Division of Rehabilitation Medicine, Shizuoka Cancer Center, Shizuoka, Japan.
Department of Physical Therapy, School of Health Science, Fukushima Medical University, Fukushima, Japan.
BMC Cancer. 2024 Apr 18;24(1):495. doi: 10.1186/s12885-024-12267-w.
Although many studies have explored the correlation between quality of life and survival, none have reported this relationship for specific cancers assessed at distinct time points. This meta-analysis aimed to investigate the impact of pretreatment Global Quality of Life (QOL) and functioning QOL, including physical, social, role, emotional, and cognitive QOLs, on mortality risk in patients with lung cancer.
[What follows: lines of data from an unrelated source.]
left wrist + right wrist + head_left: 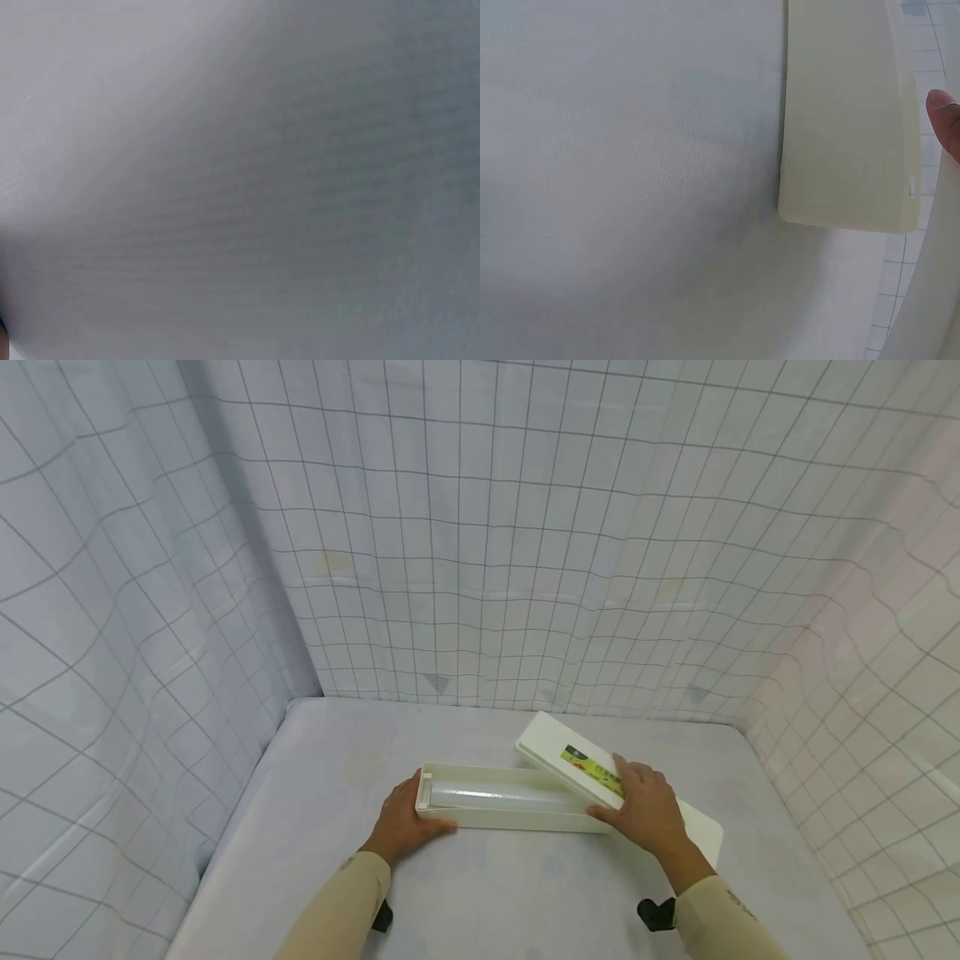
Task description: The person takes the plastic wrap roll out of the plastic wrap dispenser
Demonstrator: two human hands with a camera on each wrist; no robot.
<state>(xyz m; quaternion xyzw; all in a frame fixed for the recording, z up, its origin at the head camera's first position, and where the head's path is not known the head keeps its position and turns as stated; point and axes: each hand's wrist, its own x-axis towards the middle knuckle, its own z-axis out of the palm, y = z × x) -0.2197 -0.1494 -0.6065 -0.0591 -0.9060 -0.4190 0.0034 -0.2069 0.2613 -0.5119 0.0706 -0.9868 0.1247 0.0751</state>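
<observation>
On the white table sits a long white cling film box (pixel 510 820), with a clear shiny roll (pixel 480 795) lying inside. My left hand (pixel 405 821) grips the box's left end, thumb along the front wall. Slanted across the right end is the white lid (pixel 550 747), which carries a green and yellow label (pixel 592 768). My right hand (pixel 647 806) holds the lid near its middle, thumb on the front edge and fingers over the far edge. From the right wrist, the box's end (pixel 847 112) shows with my right thumb (pixel 945 120) beside it. The left wrist view is mostly blurred pale cloth.
A white cloth covers the table (pixel 525 893). Grid-patterned curtains (pixel 480 527) hang behind it and along both sides. A black wrist piece (pixel 656 914) shows near the right sleeve (pixel 723 918), another (pixel 382 917) near the left sleeve (pixel 337 906).
</observation>
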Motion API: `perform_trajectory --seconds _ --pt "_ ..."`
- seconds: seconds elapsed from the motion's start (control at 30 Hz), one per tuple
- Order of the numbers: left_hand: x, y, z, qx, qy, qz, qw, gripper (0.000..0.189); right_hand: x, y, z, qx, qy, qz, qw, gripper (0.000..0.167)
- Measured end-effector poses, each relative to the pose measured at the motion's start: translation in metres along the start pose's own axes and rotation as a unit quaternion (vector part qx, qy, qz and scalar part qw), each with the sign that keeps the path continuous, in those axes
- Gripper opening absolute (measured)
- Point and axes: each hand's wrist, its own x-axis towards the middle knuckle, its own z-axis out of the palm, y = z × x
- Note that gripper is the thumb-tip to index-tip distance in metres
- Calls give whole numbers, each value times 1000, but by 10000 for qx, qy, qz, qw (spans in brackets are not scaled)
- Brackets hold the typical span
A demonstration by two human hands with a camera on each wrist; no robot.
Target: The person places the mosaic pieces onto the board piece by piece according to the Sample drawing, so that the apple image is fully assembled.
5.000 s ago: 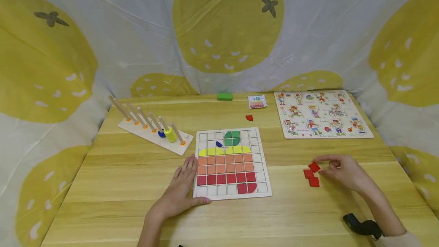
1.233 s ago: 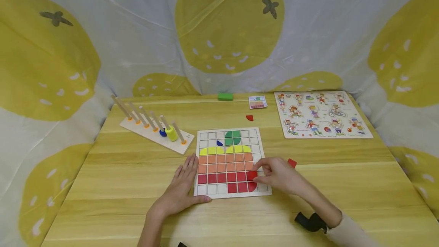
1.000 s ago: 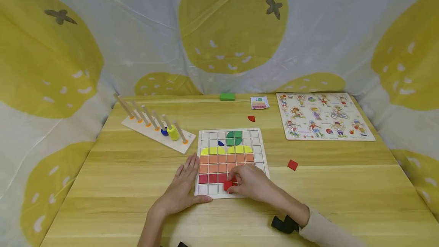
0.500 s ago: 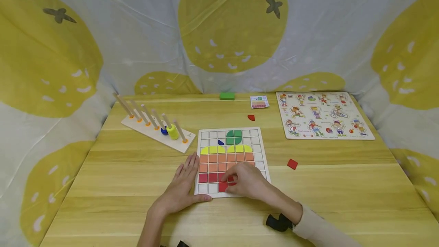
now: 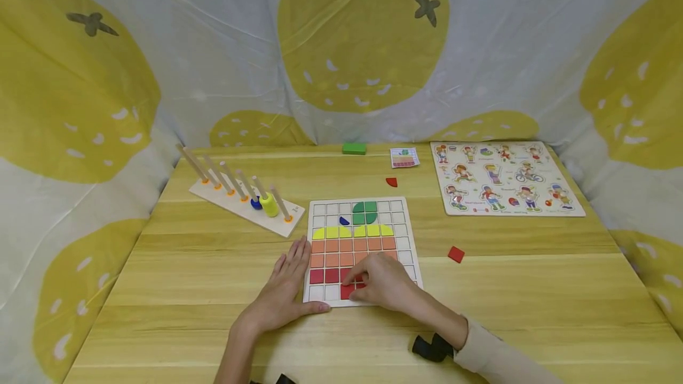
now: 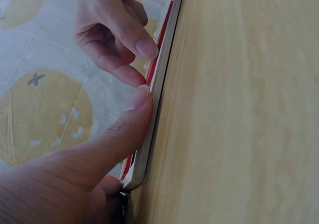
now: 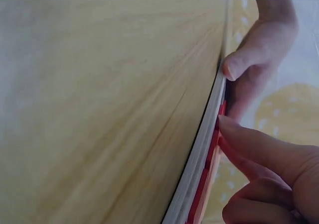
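A white grid board [image 5: 317, 293] lies mid-table, filled with rows of yellow, orange and red pieces, plus green pieces and one blue piece above. My left hand [image 5: 280, 289] rests along its left side, fingers extended, thumb [image 6: 134, 117] against the front edge. Over the lower rows is my right hand [image 5: 389, 283], its thumb and index finger pinching a red square tile [image 5: 345, 291] that sits in the bottom row. The hand covers the pieces to the right of that tile. In the right wrist view, the thumb tip [image 7: 229, 124] is right at the tile.
A loose red square tile [image 5: 456, 254] lies right of the board, a red quarter-circle piece [image 5: 392, 182] behind it. Farther out are a peg stand [image 5: 251, 209] with rings, a green block [image 5: 354, 149], a picture card [image 5: 405, 157] and a figure puzzle board [image 5: 507, 179].
Over these seconds, two red square tiles left the table on the right and two joined the bottom row. My right hand carried the latest one leftward onto the board; my left hand stayed put.
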Motion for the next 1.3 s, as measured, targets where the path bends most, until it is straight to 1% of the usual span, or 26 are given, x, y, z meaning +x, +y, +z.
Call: perform_trajectory --seconds 0.07,0.17,0.23,0.3,0.37,0.43,0.53,0.6,0.67,0.77,0.87,1.03,1.13,1.3 --pt "0 0 0 6 14 3 10000 125 1 0 -1 13 -46 -45 10000 15" --pt "0 0 0 -16 4 -8 10000 125 0 2 -7 130 -351 -86 9993 18" --pt "0 0 0 -41 -17 -25 10000 125 -3 7 -17 310 -496 -39 9983 20" --pt "-1 0 0 -53 -32 -51 10000 125 -8 15 -32 423 -484 58 9979 21" --pt "-1 1 0 -60 -56 -59 9999 126 -17 29 -50 450 -214 224 9985 19" --pt "0 2 -1 -27 -67 -63 10000 126 -29 45 -69 346 128 477 9982 20" --pt "0 2 -1 -4 -93 -61 9999 126 -50 72 -94 162 590 899 9941 24" --pt "0 2 -1 16 -108 -62 9999 126 -64 89 -106 117 756 1198 9898 28" --pt "0 2 -1 24 -110 -61 9999 126 -75 103 -114 182 796 1487 9855 33" --pt "0 1 0 19 -102 -61 9999 126 -84 116 -119 256 666 1826 9806 37" --pt "0 0 0 -14 -76 -56 10000 126 -83 122 -117 245 568 1955 9787 35" --pt "-1 -1 -1 -42 -7 -17 10000 126 -75 121 -111 55 581 1745 9829 25" --pt "-2 -2 -1 -30 -15 -41 10000 127 -73 122 -109 24 623 1686 9837 25" --pt "-1 -1 0 -18 -65 -26 10000 126 -72 121 -110 -59 663 1715 9829 24"
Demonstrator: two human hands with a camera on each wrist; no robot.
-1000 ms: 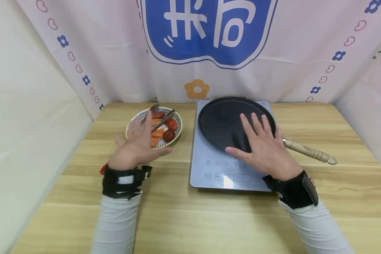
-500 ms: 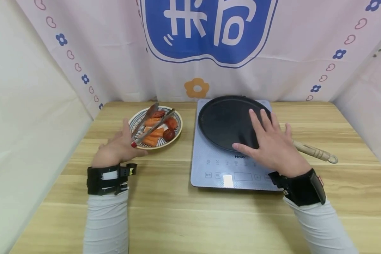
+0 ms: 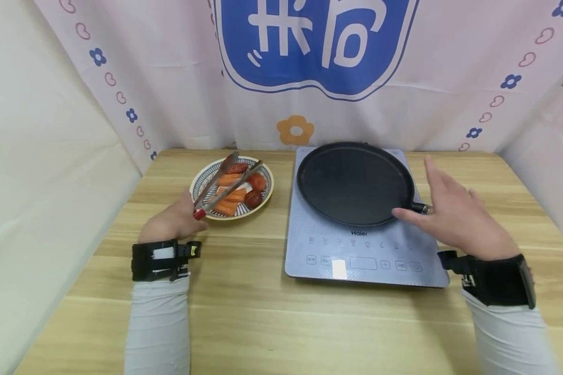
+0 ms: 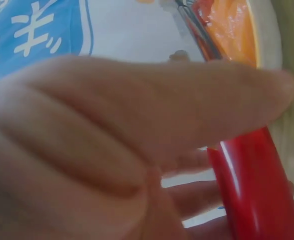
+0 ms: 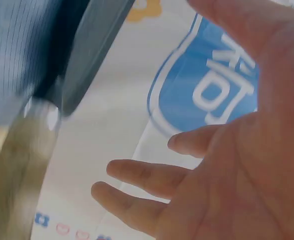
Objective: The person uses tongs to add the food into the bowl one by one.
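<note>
In the head view my left hand (image 3: pixel 171 219) is at the near end of a pair of tongs (image 3: pixel 232 188), which lie spread over a patterned plate (image 3: pixel 269 182) of food. The left wrist view shows the thumb across the front of the red handle (image 4: pixel 257 195) and fingers curled behind it. My right hand (image 3: pixel 460 219), thumb and fingers spread, hovers beside a flat black pan (image 3: pixel 356 182), hiding most of its handle. Closer up, the right wrist view shows the pan's wooden handle (image 5: pixel 19 175) apart from the fingers.
Beneath the pan is a grey induction cooktop (image 3: pixel 300 250) with touch controls along its front. Orange strips (image 3: pixel 225 208) and round red pieces (image 3: pixel 253 199) lie on the plate. A printed white cloth (image 3: pixel 187 104) hangs behind the wooden table (image 3: pixel 244 323).
My left hand has moved left and down to the tongs' handle, its fingers closing round it. The right hand has moved right, off the pan toward its handle.
</note>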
A literature search was conducted across the Cumulative Index to Nursing and Allied Health Literature (CINAHL), Scopus, and PubMed databases for articles published between their inception and December 2022. Subsequently, 11 studies were selected based on predefined eligibility criteria to investigate the relationship between pretreatment QOLs and mortality risk in patients with lung cancer.
Pretreatment global, physical, social, role, and emotional QOLs were significantly associated with mortality risk as follows: Global QOL (hazard ratio [HR] = 1.08 95% confidence interval [CI] = 1.03-1.13); Physical QOL (HR = 1.04 95% CI = 1.02-1.05); Social QOL (HR = 1.02 95% CI = 1.01-1.03; Role QOL (HR = 1.01 95% CI = 1.01-1.02); Emotional QOL (HR = 1.01 95% CI = 1.00-1.03).
These findings underscore the importance of early QOL assessment after diagnosis as well as early provision of physical, social, and psychological support accommodating each patient's demands.
The International Prospective Register of Systematic Reviews registration number CRD42023398206, Registered on February 20, 2023.
尽管许多研究已经探讨了生活质量与生存之间的相关性,但没有一项研究报告过特定癌症在不同时间点的相关性。本荟萃分析旨在研究治疗前的整体生活质量(QOL)和功能 QOL(包括身体、社会、角色、情感和认知 QOL)对肺癌患者死亡风险的影响。
通过 Cumulative Index to Nursing and Allied Health Literature(CINAHL)、Scopus 和 PubMed 数据库进行文献检索,检索范围从这些数据库的建立时间到 2022 年 12 月,纳入了关于治疗前 QOL 与肺癌患者死亡风险关系的研究。随后,根据预先设定的纳入标准,选择了 11 项研究。
治疗前的整体、身体、社会、角色和情感 QOL 与死亡风险显著相关,具体如下:整体 QOL(危险比 [HR] = 1.08,95%置信区间 [CI] = 1.03-1.13);身体 QOL(HR = 1.04,95% CI = 1.02-1.05);社会 QOL(HR = 1.02,95% CI = 1.01-1.03);角色 QOL(HR = 1.01,95% CI = 1.01-1.02);情感 QOL(HR = 1.01,95% CI = 1.00-1.03)。
这些发现强调了在诊断后尽早评估 QOL 以及根据每个患者的需求提供身体、社会和心理支持的重要性。
国际前瞻性系统评价注册中心注册号 CRD42023398206,于 2023 年 2 月 20 日注册。